● REQUIRED WORK:
Using the records that follow, count the lines containing the word "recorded" and give that number only.

Entries taken from a collection:
==========

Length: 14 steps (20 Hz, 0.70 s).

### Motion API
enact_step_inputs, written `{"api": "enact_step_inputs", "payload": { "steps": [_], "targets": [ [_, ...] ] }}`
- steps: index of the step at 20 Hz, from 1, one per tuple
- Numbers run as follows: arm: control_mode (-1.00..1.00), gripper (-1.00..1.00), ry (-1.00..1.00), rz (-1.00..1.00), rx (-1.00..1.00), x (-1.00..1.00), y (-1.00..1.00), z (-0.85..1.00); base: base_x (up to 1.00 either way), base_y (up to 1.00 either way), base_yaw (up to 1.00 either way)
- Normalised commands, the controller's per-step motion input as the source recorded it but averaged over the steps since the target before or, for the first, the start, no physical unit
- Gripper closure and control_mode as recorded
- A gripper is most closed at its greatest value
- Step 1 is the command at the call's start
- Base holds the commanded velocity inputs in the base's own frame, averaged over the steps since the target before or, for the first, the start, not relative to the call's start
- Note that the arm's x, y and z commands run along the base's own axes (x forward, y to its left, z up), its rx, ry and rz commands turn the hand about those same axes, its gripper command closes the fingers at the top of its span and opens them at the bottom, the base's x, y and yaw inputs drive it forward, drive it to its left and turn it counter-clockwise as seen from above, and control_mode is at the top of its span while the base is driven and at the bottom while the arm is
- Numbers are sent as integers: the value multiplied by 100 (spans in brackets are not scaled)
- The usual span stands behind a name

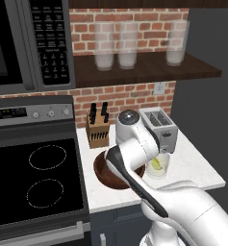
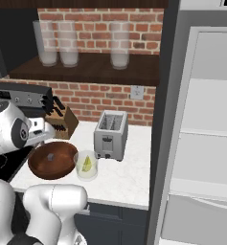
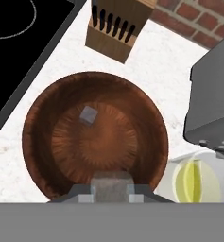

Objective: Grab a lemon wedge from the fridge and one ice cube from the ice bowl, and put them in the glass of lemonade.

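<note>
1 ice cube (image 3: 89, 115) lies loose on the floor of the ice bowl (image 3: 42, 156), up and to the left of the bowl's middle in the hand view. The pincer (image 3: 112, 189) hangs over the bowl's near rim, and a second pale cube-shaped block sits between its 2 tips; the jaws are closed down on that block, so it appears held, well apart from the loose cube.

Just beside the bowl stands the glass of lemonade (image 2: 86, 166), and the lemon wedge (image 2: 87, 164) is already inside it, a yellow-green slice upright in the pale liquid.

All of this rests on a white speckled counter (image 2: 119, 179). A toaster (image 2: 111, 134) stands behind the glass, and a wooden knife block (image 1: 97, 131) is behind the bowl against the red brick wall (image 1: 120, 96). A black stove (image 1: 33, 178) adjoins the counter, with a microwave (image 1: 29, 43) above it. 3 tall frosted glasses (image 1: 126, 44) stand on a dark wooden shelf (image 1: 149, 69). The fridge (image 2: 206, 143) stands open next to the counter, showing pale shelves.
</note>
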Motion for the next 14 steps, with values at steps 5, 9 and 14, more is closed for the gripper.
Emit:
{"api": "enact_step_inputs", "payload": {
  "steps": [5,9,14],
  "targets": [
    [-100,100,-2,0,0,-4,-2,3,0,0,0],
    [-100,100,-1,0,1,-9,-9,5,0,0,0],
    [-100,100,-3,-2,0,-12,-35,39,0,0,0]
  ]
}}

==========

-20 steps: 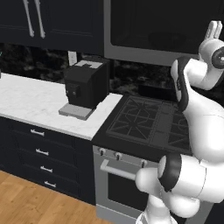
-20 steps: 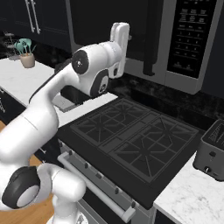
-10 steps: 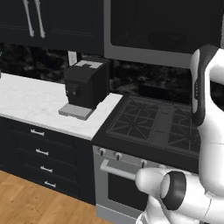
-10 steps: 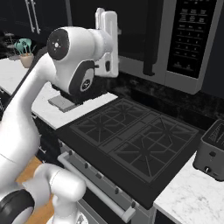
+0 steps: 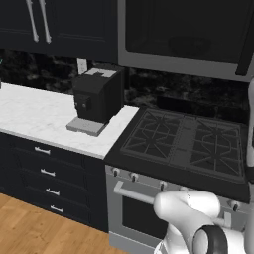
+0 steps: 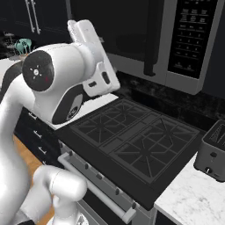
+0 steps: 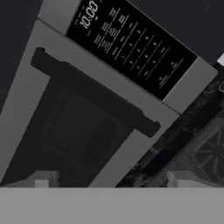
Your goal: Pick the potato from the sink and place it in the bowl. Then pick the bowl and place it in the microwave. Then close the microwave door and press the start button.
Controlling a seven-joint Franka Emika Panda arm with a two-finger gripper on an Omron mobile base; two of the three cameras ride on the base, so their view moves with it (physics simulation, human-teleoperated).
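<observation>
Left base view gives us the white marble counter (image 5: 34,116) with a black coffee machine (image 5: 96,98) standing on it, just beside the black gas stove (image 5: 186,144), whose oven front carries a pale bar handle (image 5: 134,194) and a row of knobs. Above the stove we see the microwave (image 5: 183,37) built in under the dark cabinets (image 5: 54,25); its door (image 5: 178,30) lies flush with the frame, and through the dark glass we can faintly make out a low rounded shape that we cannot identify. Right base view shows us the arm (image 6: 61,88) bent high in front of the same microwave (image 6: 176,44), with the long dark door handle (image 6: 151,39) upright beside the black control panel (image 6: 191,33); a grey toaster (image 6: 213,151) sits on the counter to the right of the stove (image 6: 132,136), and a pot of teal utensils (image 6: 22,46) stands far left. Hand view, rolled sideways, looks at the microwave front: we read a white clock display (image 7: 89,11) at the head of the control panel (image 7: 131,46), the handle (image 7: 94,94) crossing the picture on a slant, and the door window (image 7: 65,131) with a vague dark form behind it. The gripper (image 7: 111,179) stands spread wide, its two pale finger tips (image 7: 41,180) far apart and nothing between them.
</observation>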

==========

● ANSWER TO THIS PROBLEM:
2